While it’s been one of the most severe seasons in recent history, the flu is finally waning. But it's not quite finished with us, yet. In fact, influenza is still widespread in 34 states, according to the Centers for Disease Control and Prevention’s latest update. Just in case it comes your way in the next month or so (May is the outer boundary of traditional seasons), we asked Angela Campbell, M.D., a medical officer with CDC's Influenza Division, for a detailed look at antivirals — what she calls the second most important way, after your flu shot, to protect yourself.
Can you explain for us how the three types of antivirals on the market (commonly known by their brand names Tamiflu, Relenza and Rapivab) work?
The three antiviral drugs that are approved and recommended for use this season are all neuraminidase inhibitors, and this class of drugs works by blocking the release of virus particles from infected cells. That keeps the virus from going on and infecting other cells.
Basically, the flu virus infects a cell in the respiratory tract and then it makes new copies of itself inside the cell. These copies need to be released to go out and infect other cells.
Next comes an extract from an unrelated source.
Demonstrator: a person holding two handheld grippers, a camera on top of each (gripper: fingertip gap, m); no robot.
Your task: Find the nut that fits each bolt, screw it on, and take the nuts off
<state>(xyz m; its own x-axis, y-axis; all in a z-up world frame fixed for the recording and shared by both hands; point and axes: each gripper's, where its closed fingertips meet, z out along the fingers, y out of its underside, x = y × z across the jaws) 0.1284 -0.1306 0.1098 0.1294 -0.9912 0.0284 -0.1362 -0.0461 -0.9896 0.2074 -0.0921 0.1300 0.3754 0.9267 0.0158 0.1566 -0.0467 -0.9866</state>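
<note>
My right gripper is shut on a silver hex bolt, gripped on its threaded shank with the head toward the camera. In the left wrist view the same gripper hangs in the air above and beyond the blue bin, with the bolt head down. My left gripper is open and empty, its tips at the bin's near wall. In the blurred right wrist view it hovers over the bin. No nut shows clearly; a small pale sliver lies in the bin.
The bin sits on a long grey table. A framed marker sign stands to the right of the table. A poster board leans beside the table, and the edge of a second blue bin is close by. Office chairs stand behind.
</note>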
The molecule that does the release is called the neuraminidase, and these neuraminidase inhibitors block that release action.
How soon after taking a prescribed antiviral could someone expect to feel better?
One trial showed that an antiviral given to adult outpatients within the first two days of illness shortened the time that it would otherwise take for all symptoms to resolve, or go away, by one day. But there were data to show that even within that first 48 hours, the duration of illness was shorter the earlier the treatment was initiated. So it's shorter if treatment is given within the first six hours than if it’s given within 12 hours, all the way up to 48 hours. And if you think about how these drugs work — blocking virus release from the cells — it makes sense that the earlier in the infection you give one, the more it will keep the virus from multiplying and spreading.
Is there any research on whether you get any benefit if you take one after the first couple of days?
There are some studies that show that treatment started even after 48 hours from symptom onset can be beneficial. A Lancet Infectious Diseases study from 2013 suggested a benefit when oseltamivir [available under the brand name Tamiflu or as a generic version] was started even 72 hours after illness onset in children with fever. There have also been other observational studies in hospitalized patients that have shown that treatment can provide a benefit when started 3 to 5 days after the onset of symptoms. So for that reason, we recommend that a hospitalized patient with suspected or confirmed influenza be started as soon as possible on antiviral treatment even if it’s outside of that 48-hour window.
How else can something like Tamiflu help?
We have data that suggest that antivirals also reduce the risk of complications, such as lower respiratory tract infections like pneumonia. And there’s some data to suggest they reduce the risk of being admitted to the hospital. And then in hospitalized patients, we have observational data that show that influenza antivirals can both reduce mortality and shorten the length of stay.
How big of a reduction in mortality are you talking?
There was a study in 2014, which included data on more than 29,000 patients, which showed that treatment with a neuraminidase inhibitor was associated with a 25 percent reduction in the likelihood of death compared to receiving no treatment. If the antiviral was given within 48 hours of a person developing illness, it cut the risk of death in half.